[EXERCISE REQUIREMENTS]: Please retype every entry, keeping each one exactly as written.

┏━━

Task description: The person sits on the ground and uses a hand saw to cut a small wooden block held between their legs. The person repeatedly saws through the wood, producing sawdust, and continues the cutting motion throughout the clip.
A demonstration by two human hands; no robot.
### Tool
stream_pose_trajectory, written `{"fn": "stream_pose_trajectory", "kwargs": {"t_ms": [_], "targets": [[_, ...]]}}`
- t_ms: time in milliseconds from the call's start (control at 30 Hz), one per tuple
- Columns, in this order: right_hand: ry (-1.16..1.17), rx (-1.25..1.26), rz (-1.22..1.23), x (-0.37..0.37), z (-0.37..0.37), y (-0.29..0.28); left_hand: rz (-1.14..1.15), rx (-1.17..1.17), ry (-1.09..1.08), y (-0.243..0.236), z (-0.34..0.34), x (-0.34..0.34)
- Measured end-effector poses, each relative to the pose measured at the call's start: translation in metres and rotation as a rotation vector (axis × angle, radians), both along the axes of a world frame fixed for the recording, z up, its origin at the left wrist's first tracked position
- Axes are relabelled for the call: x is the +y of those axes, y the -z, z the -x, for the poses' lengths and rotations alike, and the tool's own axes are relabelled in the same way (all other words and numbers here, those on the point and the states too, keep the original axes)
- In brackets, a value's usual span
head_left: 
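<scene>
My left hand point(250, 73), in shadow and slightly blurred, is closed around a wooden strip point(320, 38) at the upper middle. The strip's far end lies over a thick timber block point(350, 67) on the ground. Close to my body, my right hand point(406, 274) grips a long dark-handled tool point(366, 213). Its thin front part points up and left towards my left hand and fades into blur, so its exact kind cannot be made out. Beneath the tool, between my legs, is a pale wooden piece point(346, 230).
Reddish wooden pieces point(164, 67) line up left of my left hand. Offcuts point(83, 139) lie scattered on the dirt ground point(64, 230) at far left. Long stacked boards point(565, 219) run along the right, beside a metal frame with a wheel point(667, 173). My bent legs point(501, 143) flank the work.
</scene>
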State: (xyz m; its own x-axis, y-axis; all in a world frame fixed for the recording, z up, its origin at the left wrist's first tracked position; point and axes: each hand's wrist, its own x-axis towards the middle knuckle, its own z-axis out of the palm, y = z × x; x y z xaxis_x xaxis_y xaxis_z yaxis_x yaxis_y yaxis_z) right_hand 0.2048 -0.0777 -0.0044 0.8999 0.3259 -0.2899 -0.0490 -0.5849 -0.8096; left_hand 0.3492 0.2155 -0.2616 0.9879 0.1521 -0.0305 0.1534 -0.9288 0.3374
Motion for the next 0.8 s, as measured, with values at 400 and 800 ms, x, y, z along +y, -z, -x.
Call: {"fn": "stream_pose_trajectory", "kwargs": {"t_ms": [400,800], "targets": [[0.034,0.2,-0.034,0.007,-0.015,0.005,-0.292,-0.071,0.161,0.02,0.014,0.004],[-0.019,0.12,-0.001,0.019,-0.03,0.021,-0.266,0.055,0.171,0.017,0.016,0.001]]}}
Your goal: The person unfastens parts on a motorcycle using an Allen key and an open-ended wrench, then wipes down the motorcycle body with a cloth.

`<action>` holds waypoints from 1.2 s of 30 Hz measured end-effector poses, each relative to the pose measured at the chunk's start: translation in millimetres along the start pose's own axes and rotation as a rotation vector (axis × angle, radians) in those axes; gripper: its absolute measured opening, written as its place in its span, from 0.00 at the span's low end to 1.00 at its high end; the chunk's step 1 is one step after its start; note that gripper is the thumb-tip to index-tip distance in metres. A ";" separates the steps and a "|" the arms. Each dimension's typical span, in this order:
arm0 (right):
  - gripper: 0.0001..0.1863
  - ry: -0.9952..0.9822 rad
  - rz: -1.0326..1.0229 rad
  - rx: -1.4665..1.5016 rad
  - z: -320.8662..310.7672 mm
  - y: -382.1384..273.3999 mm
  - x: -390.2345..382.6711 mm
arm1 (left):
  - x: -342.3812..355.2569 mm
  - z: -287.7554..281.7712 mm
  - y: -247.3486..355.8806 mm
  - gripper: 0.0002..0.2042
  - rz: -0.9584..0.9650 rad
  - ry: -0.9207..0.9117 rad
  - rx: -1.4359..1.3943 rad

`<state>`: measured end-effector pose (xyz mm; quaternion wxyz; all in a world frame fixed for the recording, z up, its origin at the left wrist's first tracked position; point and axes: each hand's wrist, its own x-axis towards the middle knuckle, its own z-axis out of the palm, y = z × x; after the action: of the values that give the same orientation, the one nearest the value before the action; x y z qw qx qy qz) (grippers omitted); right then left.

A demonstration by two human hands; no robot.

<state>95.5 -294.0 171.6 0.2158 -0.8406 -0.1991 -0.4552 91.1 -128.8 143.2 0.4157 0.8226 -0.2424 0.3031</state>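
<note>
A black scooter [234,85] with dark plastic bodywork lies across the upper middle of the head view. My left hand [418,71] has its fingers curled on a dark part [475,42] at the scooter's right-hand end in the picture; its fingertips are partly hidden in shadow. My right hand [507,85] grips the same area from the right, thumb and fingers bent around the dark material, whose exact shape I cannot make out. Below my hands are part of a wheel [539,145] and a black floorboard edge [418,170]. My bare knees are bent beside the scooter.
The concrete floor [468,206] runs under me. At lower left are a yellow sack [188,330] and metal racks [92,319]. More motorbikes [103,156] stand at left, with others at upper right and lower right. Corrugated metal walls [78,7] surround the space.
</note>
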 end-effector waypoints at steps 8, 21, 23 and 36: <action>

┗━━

[YOUR SOLUTION]:
Task description: The person sits on the ground and uses a hand saw to cut a small wooden block held between their legs. The person repeatedly saws through the wood, producing sawdust, and continues the cutting motion throughout the clip.
A demonstration by two human hands; no robot.
### Tool
stream_pose_trajectory, written `{"fn": "stream_pose_trajectory", "kwargs": {"t_ms": [_], "targets": [[_, ...]]}}`
- t_ms: time in milliseconds from the call's start (control at 30 Hz), one per tuple
- Columns, in this order: right_hand: ry (-1.16..1.17), rx (-1.25..1.26), rz (-1.22..1.23), x (-0.37..0.37), z (-0.37..0.37), y (-0.29..0.28); left_hand: rz (-1.14..1.15), rx (-1.17..1.17), ry (-1.09..1.08), y (-0.243..0.236), z (-0.34..0.34), x (-0.34..0.34)
- Measured end-effector poses, each relative to the pose measured at the call's start: translation in metres and rotation as a rotation vector (axis × angle, radians), both along the axes of a world frame fixed for the recording, z up, its origin at the left wrist's first tracked position
- Axes are relabelled for the call: x is the +y of those axes, y the -z, z the -x, for the poses' lengths and rotations alike, and the tool's own axes are relabelled in the same way (all other words and numbers here, those on the point and the states too, keep the original axes)
- In brackets, a value's usual span
head_left: 
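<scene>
My left hand point(250, 73), in shadow and slightly blurred, is closed around a wooden strip point(320, 38) at the upper middle. The strip's far end lies over a thick timber block point(350, 67) on the ground. Close to my body, my right hand point(406, 274) grips a long dark-handled tool point(366, 213). Its thin front part points up and left towards my left hand and fades into blur, so its exact kind cannot be made out. Beneath the tool, between my legs, is a pale wooden piece point(346, 230).
Reddish wooden pieces point(164, 67) line up left of my left hand. Offcuts point(83, 139) lie scattered on the dirt ground point(64, 230) at far left. Long stacked boards point(565, 219) run along the right, beside a metal frame with a wheel point(667, 173). My bent legs point(501, 143) flank the work.
</scene>
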State: (xyz m; its own x-axis, y-axis; all in a world frame fixed for the recording, z up, its origin at the left wrist's first tracked position; point and axes: each hand's wrist, its own x-axis towards the middle knuckle, its own z-axis out of the palm, y = z × x; x y z xaxis_x xaxis_y xaxis_z yaxis_x yaxis_y yaxis_z) right_hand 0.2048 -0.0777 -0.0044 0.8999 0.3259 -0.2899 -0.0490 -0.5849 -0.8096; left_hand 0.3492 0.2155 -0.2616 0.9879 0.1521 -0.0305 0.1534 -0.9288 0.3374
Motion for the next 0.8 s, as measured, with values at 400 and 800 ms, x, y, z along +y, -z, -x.
Call: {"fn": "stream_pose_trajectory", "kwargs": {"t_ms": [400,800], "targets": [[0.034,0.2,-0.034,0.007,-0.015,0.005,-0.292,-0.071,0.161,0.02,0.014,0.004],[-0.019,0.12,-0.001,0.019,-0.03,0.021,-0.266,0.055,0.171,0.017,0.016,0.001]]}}
Your goal: The person unfastens parts on a motorcycle using an Allen key and an open-ended wrench, then wipes down the motorcycle body with a cloth.

`<action>` holds waypoints from 1.2 s of 30 Hz measured end-effector poses, each relative to the pose measured at the chunk's start: translation in millimetres along the start pose's own axes and rotation as a rotation vector (axis × angle, radians) in those axes; gripper: its absolute measured opening, written as its place in its span, from 0.00 at the span's low end to 1.00 at its high end; the chunk's step 1 is one step after its start; note that gripper is the thumb-tip to index-tip distance in metres. A ";" separates the steps and a "|" the arms. Each dimension's typical span, in this order:
arm0 (right):
  - gripper: 0.0001..0.1863
  - ry: -0.9952..0.9822 rad
  - rz: -1.0326..1.0229 rad
  - rx: -1.4665..1.5016 rad
  - z: -320.8662..310.7672 mm
  - y: -382.1384..273.3999 mm
  - x: -390.2345..382.6711 mm
arm1 (left):
  - x: -342.3812..355.2569 mm
  - z: -287.7554..281.7712 mm
  - y: -247.3486..355.8806 mm
  - gripper: 0.0002..0.2042
  - rz: -0.9584..0.9650 rad
  - ry: -0.9207..0.9117 rad
  - rx: -1.4359..1.3943 rad

`<state>`: measured end-effector pose (xyz mm; quaternion wxyz; all in a world frame fixed for the recording, z up, its origin at the left wrist's first tracked position; point and axes: each hand's wrist, its own x-axis towards the middle knuckle, its own z-axis out of the palm, y = z × x; after the action: of the values that give the same orientation, the one nearest the value before the action; x y z qw qx qy qz) (grippers omitted); right then left.

A demonstration by two human hands; no robot.

<state>95.5 -294.0 171.6 0.2158 -0.8406 -0.1991 -0.4552 91.1 -128.8 143.2 0.4157 0.8226 -0.2424 0.3031</state>
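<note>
A black scooter [234,85] with dark plastic bodywork lies across the upper middle of the head view. My left hand [418,71] has its fingers curled on a dark part [475,42] at the scooter's right-hand end in the picture; its fingertips are partly hidden in shadow. My right hand [507,85] grips the same area from the right, thumb and fingers bent around the dark material, whose exact shape I cannot make out. Below my hands are part of a wheel [539,145] and a black floorboard edge [418,170]. My bare knees are bent beside the scooter.
The concrete floor [468,206] runs under me. At lower left are a yellow sack [188,330] and metal racks [92,319]. More motorbikes [103,156] stand at left, with others at upper right and lower right. Corrugated metal walls [78,7] surround the space.
</note>
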 end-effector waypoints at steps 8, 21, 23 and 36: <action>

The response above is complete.